EXERCISE DIRECTIONS:
The task calls for every line of the data to be retyped exactly.
** GIVEN DATA follows **
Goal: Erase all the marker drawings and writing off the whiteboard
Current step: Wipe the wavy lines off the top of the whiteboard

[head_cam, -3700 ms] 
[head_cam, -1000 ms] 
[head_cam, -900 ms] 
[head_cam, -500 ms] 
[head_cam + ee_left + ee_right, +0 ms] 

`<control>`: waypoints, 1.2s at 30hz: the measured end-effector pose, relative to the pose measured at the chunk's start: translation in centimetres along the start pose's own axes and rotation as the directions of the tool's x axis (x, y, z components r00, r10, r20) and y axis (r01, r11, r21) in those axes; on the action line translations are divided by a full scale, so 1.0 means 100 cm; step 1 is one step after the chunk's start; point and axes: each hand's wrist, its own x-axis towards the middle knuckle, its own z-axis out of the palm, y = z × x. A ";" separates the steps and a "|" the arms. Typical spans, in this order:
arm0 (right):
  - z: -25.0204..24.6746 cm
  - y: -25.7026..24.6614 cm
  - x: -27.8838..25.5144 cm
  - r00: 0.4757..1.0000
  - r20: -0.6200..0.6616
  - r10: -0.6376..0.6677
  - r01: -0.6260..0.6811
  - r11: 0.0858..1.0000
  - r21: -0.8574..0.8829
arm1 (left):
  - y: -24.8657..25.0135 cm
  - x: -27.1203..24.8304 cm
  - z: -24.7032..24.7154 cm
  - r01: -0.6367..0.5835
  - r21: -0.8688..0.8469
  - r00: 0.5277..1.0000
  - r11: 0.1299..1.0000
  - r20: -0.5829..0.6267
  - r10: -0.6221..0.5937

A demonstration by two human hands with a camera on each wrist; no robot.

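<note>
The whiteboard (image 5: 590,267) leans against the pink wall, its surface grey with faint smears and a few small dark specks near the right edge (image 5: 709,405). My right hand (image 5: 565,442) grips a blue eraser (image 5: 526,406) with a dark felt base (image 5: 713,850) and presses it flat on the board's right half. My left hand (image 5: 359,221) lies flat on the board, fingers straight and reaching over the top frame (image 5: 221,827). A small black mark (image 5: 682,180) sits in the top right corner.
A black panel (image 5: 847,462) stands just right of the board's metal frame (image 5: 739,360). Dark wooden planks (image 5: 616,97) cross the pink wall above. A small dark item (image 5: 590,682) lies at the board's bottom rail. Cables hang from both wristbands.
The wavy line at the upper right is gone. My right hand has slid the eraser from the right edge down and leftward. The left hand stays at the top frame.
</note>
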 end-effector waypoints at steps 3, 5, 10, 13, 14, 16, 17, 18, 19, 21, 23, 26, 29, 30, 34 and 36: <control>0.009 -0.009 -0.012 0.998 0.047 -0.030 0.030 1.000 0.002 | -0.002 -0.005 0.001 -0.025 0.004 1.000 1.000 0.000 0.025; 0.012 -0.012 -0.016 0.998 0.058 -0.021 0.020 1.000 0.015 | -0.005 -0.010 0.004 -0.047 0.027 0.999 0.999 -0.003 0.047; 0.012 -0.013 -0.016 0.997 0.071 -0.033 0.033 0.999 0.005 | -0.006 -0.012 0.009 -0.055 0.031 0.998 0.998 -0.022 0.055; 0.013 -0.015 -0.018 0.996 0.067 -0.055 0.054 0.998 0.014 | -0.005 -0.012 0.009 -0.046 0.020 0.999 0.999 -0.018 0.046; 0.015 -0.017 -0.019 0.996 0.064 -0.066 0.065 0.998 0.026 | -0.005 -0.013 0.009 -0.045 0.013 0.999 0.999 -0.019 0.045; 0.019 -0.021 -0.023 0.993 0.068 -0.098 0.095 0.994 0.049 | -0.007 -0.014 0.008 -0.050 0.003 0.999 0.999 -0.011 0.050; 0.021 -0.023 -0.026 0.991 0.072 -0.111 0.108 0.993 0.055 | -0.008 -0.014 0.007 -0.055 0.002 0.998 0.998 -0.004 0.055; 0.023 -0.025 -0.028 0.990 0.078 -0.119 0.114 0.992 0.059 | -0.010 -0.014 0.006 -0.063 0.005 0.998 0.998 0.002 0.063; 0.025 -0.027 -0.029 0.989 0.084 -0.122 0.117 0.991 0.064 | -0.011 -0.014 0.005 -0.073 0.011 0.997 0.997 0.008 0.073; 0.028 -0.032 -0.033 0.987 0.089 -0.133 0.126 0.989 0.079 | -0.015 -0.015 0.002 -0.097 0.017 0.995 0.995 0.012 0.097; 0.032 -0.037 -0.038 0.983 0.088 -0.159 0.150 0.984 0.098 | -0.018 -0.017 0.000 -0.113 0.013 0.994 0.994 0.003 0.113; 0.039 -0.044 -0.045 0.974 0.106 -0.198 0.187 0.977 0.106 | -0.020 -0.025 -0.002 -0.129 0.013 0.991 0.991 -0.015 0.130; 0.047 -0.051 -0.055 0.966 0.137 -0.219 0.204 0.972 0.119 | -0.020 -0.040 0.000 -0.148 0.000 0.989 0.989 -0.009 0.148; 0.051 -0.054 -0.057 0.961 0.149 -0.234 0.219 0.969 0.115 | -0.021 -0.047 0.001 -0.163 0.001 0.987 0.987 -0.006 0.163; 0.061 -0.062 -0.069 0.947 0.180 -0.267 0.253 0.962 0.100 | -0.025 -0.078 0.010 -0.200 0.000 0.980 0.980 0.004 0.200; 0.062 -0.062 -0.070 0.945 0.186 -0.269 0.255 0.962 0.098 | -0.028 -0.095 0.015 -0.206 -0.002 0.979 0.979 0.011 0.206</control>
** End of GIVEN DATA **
WORKED SOLUTION:
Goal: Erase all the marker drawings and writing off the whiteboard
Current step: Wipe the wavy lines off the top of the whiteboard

[head_cam, -3700 ms] 
[head_cam, -1000 ms] 
[head_cam, -900 ms] 
[head_cam, -500 ms] 
[head_cam + ee_left + ee_right, +0 ms] 

`<control>`: waypoints, 1.2s at 30hz: the measured end-effector pose, relative to the pose measured at the chunk's start: translation in centimetres along the start pose's own axes and rotation as the directions of the tool's x axis (x, y, z components r00, r10, r20) and y axis (r01, r11, r21) in those axes; on the action line translations are divided by a full scale, so 1.0 means 100 cm; step 1 is one step after the chunk's start; point and axes: each hand's wrist, its own x-axis towards the middle knuckle, its own z-axis out of the palm, y = z × x. A ";" separates the steps and a "|" the arms. Typical spans, in this order:
arm0 (right):
  - z: -25.0204..24.6746 cm
  - y: -25.7026..24.6614 cm
  - x: -27.8838..25.5144 cm
  - r00: 0.4757..1.0000
  - r20: -0.6200..0.6616
  - r10: -0.6376..0.6677
  - r01: -0.6260..0.6811
  - r11: 0.0858..1.0000
  - r21: -0.8574..0.8829
arm1 (left):
  - y: -24.8657..25.0135 cm
  - x: -27.1203..24.8304 cm
  - z: -24.7032..24.7154 cm
  - r01: -0.6367..0.5835
  - r21: -0.8688..0.8469
  - r00: 0.5277..1.0000
  - r11: 0.1299..1.0000
  - r20: -0.5829..0.6267
  - r10: -0.6221..0.5937

A demonstration by two human hands with a camera on each wrist; no robot.

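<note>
The whiteboard (image 5: 590,267) leans against the pink wall, its surface grey with faint smears and a few small dark specks near the right edge (image 5: 709,405). My right hand (image 5: 565,442) grips a blue eraser (image 5: 526,406) with a dark felt base (image 5: 713,850) and presses it flat on the board's right half. My left hand (image 5: 359,221) lies flat on the board, fingers straight and reaching over the top frame (image 5: 221,827). A small black mark (image 5: 682,180) sits in the top right corner.
A black panel (image 5: 847,462) stands just right of the board's metal frame (image 5: 739,360). Dark wooden planks (image 5: 616,97) cross the pink wall above. A small dark item (image 5: 590,682) lies at the board's bottom rail. Cables hang from both wristbands.
The wavy line at the upper right is gone. My right hand has slid the eraser from the right edge down and leftward. The left hand stays at the top frame.
</note>
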 end-effector waypoints at steps 3, 5, 10, 13, 14, 16, 17, 18, 19, 21, 23, 26, 29, 30, 34 and 36: <control>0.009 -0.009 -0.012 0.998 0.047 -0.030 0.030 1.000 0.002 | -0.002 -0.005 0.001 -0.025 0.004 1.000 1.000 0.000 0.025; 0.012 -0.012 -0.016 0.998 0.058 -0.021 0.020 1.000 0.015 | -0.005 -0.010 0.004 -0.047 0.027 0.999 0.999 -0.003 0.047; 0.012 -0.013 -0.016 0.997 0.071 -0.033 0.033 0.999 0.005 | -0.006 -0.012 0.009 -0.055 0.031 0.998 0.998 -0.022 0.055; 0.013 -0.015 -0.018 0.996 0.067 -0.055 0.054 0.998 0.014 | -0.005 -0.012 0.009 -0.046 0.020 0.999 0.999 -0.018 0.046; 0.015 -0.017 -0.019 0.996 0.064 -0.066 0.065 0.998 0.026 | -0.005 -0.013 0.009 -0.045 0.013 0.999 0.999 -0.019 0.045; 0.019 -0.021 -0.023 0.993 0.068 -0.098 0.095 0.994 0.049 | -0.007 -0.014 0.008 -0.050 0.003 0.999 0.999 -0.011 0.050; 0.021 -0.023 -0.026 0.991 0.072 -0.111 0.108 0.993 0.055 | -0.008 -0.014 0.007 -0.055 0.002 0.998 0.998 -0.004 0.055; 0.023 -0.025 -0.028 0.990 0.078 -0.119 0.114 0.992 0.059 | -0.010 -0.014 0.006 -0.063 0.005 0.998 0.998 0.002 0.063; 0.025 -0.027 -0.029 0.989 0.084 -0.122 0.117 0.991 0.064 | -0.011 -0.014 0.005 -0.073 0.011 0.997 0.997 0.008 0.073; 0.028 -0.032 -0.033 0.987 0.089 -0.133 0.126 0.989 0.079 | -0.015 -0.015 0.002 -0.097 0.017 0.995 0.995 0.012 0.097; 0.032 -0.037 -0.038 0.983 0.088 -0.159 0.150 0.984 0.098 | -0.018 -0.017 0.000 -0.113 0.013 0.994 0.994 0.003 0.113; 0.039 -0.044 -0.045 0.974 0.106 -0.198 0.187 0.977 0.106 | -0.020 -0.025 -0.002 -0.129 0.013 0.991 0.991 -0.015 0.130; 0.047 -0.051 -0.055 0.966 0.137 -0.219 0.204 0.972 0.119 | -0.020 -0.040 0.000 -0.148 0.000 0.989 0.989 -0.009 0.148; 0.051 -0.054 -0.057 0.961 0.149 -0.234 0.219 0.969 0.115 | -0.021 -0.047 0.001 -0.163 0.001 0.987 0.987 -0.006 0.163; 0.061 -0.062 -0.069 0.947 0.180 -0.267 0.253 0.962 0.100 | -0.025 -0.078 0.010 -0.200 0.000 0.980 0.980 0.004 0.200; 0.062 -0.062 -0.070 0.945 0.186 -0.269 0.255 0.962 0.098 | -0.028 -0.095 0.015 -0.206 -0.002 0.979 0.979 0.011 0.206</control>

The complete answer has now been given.